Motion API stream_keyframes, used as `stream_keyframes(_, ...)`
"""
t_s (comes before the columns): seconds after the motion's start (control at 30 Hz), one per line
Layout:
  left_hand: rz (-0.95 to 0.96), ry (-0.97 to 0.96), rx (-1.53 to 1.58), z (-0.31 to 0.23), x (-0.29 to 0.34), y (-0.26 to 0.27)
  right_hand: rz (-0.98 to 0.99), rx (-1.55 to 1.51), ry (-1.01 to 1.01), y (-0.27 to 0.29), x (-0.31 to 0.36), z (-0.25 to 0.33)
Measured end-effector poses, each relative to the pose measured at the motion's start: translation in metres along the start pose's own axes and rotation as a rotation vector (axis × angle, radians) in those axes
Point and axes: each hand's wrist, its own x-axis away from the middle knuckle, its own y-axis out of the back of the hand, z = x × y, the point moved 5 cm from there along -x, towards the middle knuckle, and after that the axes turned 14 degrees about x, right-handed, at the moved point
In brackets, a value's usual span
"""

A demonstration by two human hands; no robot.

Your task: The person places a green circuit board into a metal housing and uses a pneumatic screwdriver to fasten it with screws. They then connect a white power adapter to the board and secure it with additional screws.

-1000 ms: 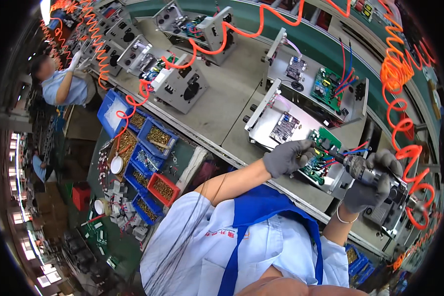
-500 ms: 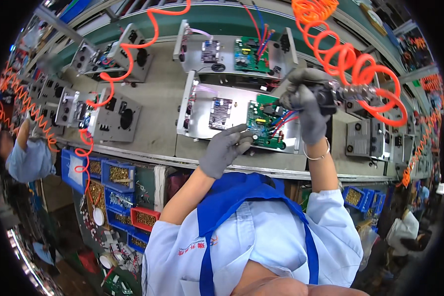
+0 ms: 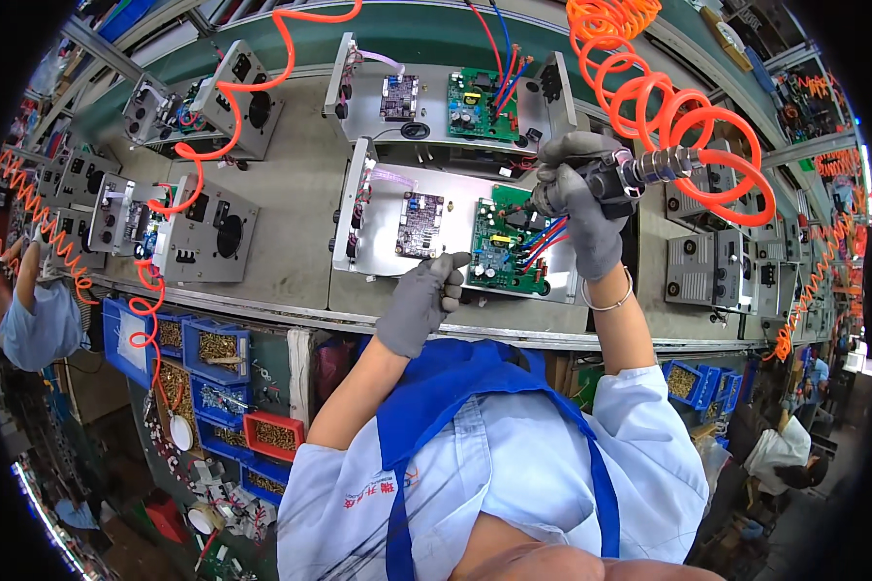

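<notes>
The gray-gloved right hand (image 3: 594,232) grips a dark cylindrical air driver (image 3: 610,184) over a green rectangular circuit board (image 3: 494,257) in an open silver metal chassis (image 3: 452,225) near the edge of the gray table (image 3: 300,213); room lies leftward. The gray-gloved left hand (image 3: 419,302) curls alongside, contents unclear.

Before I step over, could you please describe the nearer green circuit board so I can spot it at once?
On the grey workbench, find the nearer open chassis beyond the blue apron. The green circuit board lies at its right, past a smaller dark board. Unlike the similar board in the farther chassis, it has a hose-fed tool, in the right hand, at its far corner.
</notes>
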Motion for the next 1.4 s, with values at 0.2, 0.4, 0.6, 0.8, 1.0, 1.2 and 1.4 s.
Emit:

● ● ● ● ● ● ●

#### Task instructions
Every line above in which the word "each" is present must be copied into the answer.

#### Final answer
Measured end-effector poses, each relative to the pose measured at the motion's start: translation in metres along the start pose's own axes and rotation as a rotation vector (axis × angle, radians) in those axes
Point and axes: each hand's wrist, its own x-axis away from the middle knuckle, its own y-axis out of the back of the hand, z = x × y, the point moved 5 cm from there along -x, towards the middle knuckle, and after that the axes turned 14 degrees about x, right-handed, at the moved point

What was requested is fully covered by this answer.